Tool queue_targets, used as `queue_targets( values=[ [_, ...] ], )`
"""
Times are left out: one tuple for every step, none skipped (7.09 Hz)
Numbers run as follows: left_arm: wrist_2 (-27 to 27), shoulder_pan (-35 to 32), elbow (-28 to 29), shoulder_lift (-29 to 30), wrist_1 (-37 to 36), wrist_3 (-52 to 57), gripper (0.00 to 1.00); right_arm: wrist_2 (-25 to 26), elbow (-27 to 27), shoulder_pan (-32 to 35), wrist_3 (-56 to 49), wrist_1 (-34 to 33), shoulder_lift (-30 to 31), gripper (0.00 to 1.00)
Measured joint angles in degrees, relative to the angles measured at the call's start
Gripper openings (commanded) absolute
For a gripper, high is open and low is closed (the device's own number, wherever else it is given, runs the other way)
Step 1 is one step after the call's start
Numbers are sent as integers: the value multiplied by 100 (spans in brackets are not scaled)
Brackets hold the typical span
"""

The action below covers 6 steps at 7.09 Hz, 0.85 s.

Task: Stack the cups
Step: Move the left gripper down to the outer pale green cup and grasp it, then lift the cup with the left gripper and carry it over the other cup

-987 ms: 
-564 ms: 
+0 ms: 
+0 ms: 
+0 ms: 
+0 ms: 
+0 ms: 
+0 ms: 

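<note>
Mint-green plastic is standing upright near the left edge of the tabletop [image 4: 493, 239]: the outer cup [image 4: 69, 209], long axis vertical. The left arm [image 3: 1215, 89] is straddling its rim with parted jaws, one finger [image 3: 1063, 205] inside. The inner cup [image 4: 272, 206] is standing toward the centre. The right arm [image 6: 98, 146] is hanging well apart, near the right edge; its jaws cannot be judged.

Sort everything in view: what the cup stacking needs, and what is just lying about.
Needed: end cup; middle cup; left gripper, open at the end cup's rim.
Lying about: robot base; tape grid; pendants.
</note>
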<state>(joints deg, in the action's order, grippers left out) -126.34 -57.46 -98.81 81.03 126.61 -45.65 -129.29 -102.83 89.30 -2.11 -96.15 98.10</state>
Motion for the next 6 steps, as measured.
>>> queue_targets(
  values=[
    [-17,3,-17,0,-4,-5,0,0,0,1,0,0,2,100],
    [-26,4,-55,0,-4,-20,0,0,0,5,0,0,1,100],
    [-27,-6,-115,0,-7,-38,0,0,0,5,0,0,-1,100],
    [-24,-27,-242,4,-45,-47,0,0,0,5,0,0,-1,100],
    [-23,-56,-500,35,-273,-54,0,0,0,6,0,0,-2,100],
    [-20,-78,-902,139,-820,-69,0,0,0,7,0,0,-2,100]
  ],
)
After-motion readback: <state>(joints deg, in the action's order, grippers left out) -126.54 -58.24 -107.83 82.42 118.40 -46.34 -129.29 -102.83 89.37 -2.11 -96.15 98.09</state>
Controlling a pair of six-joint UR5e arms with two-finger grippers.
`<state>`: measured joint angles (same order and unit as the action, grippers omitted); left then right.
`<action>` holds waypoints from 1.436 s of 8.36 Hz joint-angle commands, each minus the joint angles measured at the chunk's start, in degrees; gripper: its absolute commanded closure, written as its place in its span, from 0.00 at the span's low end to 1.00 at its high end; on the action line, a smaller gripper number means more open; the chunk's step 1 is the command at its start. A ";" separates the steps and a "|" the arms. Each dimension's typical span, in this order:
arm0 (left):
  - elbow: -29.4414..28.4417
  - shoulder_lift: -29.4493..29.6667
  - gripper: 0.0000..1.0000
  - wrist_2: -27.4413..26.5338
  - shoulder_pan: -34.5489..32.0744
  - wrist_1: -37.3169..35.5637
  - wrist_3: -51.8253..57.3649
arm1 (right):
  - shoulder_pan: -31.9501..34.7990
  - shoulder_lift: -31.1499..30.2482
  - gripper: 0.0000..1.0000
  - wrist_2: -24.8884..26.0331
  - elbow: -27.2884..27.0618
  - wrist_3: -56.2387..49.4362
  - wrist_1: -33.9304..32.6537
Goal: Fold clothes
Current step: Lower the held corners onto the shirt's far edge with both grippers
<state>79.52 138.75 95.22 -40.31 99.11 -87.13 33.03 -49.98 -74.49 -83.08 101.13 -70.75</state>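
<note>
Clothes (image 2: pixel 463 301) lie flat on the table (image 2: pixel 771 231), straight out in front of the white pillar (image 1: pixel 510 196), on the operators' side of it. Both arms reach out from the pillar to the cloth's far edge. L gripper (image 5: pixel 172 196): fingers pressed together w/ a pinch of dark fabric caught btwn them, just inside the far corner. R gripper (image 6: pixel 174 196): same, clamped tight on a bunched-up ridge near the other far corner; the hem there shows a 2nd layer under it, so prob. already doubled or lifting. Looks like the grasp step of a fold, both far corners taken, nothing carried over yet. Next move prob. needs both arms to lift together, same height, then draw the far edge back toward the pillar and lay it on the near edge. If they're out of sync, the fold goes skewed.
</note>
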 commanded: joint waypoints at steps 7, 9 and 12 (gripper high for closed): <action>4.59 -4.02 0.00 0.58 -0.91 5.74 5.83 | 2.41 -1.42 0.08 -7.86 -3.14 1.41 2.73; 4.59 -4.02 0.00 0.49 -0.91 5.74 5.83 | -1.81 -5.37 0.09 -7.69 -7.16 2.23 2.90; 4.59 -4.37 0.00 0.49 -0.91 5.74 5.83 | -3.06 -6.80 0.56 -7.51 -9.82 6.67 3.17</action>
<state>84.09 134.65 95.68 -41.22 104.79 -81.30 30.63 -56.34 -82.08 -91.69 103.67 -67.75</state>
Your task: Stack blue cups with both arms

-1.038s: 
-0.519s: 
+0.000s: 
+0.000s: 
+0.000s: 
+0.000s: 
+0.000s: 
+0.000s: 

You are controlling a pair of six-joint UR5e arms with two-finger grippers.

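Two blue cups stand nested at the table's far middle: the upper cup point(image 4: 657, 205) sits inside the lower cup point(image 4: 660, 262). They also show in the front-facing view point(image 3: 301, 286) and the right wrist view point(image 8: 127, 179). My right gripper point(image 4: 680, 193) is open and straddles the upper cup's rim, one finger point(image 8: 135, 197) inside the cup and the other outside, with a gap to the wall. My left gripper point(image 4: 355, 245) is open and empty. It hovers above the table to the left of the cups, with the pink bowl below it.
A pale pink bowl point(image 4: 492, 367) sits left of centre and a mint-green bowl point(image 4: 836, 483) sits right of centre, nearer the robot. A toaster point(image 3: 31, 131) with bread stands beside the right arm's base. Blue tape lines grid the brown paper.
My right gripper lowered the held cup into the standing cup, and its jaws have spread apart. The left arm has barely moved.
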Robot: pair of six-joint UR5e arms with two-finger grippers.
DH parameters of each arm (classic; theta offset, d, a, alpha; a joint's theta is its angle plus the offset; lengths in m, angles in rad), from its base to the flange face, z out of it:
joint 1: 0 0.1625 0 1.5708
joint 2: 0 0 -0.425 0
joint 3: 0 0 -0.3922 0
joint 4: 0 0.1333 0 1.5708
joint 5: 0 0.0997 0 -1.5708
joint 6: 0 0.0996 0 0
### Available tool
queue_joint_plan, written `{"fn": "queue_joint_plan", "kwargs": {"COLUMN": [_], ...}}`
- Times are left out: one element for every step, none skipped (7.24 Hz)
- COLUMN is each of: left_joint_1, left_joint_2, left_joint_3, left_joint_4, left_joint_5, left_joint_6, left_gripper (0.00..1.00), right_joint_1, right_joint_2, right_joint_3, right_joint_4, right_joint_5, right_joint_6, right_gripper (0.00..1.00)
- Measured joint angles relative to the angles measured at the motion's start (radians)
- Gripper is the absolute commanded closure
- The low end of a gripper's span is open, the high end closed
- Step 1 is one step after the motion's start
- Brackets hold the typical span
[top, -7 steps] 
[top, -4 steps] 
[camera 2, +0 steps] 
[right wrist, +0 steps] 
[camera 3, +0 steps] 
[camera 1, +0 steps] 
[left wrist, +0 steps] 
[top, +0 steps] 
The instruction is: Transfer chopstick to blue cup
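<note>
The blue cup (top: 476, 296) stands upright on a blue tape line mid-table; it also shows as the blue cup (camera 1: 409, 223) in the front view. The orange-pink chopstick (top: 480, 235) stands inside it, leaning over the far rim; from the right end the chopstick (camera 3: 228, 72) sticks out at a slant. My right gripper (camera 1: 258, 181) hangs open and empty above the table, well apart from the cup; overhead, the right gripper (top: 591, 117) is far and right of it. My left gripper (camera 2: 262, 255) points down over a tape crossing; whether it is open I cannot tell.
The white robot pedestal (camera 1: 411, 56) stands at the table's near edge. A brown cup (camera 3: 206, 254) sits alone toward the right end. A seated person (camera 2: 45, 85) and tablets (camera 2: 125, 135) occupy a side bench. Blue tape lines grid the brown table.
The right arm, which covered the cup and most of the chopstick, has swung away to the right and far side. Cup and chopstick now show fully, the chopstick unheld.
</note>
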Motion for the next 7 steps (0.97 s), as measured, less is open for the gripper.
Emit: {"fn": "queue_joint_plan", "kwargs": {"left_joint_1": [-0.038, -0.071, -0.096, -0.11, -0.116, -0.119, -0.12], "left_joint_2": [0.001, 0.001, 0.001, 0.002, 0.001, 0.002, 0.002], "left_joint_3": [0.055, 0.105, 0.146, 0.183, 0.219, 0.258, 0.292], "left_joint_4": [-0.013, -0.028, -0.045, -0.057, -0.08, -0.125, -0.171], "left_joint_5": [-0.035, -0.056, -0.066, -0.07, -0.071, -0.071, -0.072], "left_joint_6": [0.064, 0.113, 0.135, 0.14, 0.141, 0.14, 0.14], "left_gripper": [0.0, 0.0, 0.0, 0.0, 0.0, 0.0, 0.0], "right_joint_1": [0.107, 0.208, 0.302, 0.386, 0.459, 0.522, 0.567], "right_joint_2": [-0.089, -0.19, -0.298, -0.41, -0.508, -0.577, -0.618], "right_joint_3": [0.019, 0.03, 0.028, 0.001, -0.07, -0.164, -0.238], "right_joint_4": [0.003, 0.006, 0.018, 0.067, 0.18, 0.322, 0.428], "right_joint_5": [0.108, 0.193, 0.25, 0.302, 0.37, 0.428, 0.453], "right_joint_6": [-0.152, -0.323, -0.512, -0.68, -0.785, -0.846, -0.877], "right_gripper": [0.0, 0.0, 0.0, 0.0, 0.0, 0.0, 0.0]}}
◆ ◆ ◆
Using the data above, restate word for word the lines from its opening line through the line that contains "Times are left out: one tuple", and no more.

- [Answer below]
Tool queue_targets, used as `queue_targets( values=[ [_, ...] ], )`
"""
Times are left out: one tuple for every step, none skipped (7.09 Hz)

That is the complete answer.